### EXERCISE DETAILS
Repeat each line of the material below without change.

### RAW DATA
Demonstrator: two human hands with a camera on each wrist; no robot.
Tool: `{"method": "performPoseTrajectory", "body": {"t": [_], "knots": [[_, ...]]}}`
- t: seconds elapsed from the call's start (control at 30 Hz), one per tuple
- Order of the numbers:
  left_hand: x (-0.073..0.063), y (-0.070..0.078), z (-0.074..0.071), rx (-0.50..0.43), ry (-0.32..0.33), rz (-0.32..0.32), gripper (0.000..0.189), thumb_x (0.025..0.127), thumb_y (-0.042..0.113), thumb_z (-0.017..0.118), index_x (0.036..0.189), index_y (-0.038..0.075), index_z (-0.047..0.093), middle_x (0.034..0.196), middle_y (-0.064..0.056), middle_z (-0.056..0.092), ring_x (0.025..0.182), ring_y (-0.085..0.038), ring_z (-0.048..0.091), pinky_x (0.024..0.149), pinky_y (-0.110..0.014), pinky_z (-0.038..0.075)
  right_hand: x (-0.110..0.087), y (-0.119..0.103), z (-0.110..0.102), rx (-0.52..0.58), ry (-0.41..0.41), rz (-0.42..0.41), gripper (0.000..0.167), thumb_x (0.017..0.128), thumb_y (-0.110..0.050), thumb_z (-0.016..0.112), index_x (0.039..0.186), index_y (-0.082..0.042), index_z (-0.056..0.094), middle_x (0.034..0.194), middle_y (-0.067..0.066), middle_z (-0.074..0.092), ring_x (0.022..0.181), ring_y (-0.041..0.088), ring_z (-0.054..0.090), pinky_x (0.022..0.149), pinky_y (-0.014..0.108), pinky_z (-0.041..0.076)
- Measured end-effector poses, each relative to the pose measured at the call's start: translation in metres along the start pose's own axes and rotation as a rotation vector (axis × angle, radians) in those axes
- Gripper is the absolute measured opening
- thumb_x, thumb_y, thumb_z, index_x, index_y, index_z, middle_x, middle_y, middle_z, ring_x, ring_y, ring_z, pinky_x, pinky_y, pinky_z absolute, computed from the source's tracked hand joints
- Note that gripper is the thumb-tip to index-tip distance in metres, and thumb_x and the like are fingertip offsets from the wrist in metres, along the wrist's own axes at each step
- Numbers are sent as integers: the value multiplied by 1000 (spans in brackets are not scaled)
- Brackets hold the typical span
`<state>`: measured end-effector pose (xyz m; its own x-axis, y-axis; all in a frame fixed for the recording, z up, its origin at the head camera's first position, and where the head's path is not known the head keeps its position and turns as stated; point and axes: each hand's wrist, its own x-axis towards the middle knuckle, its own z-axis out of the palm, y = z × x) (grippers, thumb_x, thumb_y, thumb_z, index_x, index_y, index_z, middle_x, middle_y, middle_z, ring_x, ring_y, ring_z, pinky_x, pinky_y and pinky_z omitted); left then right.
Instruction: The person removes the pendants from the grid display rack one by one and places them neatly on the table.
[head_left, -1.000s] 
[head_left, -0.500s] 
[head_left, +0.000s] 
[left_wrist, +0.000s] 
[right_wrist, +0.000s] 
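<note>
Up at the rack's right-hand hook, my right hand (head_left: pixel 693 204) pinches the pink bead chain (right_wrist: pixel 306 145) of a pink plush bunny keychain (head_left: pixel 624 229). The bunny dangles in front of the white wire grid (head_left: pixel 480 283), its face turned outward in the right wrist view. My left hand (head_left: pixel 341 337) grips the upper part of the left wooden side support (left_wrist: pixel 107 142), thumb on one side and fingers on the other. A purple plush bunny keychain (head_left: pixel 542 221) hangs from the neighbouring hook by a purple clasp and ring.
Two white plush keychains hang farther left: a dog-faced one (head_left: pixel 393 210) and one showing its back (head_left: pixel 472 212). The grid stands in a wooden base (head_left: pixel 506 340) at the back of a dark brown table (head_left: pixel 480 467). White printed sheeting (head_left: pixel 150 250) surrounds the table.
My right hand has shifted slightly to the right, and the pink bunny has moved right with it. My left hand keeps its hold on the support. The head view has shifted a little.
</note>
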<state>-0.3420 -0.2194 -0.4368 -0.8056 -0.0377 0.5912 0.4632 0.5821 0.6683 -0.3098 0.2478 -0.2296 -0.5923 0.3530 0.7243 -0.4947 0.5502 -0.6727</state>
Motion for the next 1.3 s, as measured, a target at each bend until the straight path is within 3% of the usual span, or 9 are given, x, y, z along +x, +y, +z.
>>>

### TASK SOLUTION
Demonstrator: two human hands with a camera on each wrist; no robot.
Tool: `{"method": "performPoseTrajectory", "body": {"t": [_], "knots": [[_, ...]]}}`
- t: seconds elapsed from the call's start (control at 30 Hz), one per tuple
- Order of the numbers:
  left_hand: x (-0.073..0.063), y (-0.070..0.078), z (-0.074..0.071), rx (-0.50..0.43), ry (-0.32..0.33), rz (-0.32..0.32), gripper (0.000..0.189), thumb_x (0.025..0.127), thumb_y (-0.042..0.113), thumb_z (-0.017..0.118), index_x (0.036..0.189), index_y (-0.038..0.075), index_z (-0.047..0.093), middle_x (0.034..0.196), middle_y (-0.064..0.056), middle_z (-0.056..0.092), ring_x (0.025..0.182), ring_y (-0.085..0.038), ring_z (-0.048..0.091), pinky_x (0.024..0.149), pinky_y (-0.110..0.014), pinky_z (-0.038..0.075)
  right_hand: x (-0.110..0.087), y (-0.119..0.103), z (-0.110..0.102), rx (-0.52..0.58), ry (-0.41..0.41), rz (-0.42..0.41), gripper (0.000..0.167), thumb_x (0.017..0.128), thumb_y (-0.110..0.050), thumb_z (-0.016..0.112), index_x (0.039..0.186), index_y (-0.082..0.042), index_z (-0.056..0.094), middle_x (0.034..0.194), middle_y (-0.067..0.066), middle_z (-0.074..0.092), ring_x (0.022..0.181), ring_y (-0.041..0.088), ring_z (-0.054..0.090), pinky_x (0.022..0.149), pinky_y (-0.014..0.108), pinky_z (-0.041..0.076)
- Measured end-effector poses, each relative to the pose measured at the call's start: translation in metres along the start pose's own axes and rotation as a rotation vector (axis × angle, radians) in those axes
- Gripper is the absolute measured opening
- thumb_x, thumb_y, thumb_z, index_x, index_y, index_z, middle_x, middle_y, middle_z, ring_x, ring_y, ring_z, pinky_x, pinky_y, pinky_z absolute, computed from the source's tracked hand joints
- Note that gripper is the thumb-tip to index-tip distance in metres, and thumb_x and the like are fingertip offsets from the wrist in metres, along the wrist's own axes at each step
- Numbers are sent as integers: the value multiplied by 1000 (spans in brackets are not scaled)
- Brackets hold the typical span
`<state>`: measured end-effector pose (xyz m; its own x-axis, y-axis; all in a frame fixed for the recording, z up, its origin at the head camera's first position, and where the head's path is not known the head keeps its position and turns as stated; point and axes: each hand's wrist, its own x-axis towards the middle knuckle, its own z-axis out of the palm, y = z × x) (grippers, thumb_x, thumb_y, thumb_z, index_x, index_y, index_z, middle_x, middle_y, middle_z, ring_x, ring_y, ring_z, pinky_x, pinky_y and pinky_z omitted); left then right.
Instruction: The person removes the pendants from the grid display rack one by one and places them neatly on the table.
[head_left, -1.000s] 
[head_left, -0.500s] 
[head_left, +0.000s] 
[left_wrist, +0.000s] 
[right_wrist, +0.000s] 
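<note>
Up at the rack's right-hand hook, my right hand (head_left: pixel 693 204) pinches the pink bead chain (right_wrist: pixel 306 145) of a pink plush bunny keychain (head_left: pixel 624 229). The bunny dangles in front of the white wire grid (head_left: pixel 480 283), its face turned outward in the right wrist view. My left hand (head_left: pixel 341 337) grips the upper part of the left wooden side support (left_wrist: pixel 107 142), thumb on one side and fingers on the other. A purple plush bunny keychain (head_left: pixel 542 221) hangs from the neighbouring hook by a purple clasp and ring.
Two white plush keychains hang farther left: a dog-faced one (head_left: pixel 393 210) and one showing its back (head_left: pixel 472 212). The grid stands in a wooden base (head_left: pixel 506 340) at the back of a dark brown table (head_left: pixel 480 467). White printed sheeting (head_left: pixel 150 250) surrounds the table.
My right hand has shifted slightly to the right, and the pink bunny has moved right with it. My left hand keeps its hold on the support. The head view has shifted a little.
</note>
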<state>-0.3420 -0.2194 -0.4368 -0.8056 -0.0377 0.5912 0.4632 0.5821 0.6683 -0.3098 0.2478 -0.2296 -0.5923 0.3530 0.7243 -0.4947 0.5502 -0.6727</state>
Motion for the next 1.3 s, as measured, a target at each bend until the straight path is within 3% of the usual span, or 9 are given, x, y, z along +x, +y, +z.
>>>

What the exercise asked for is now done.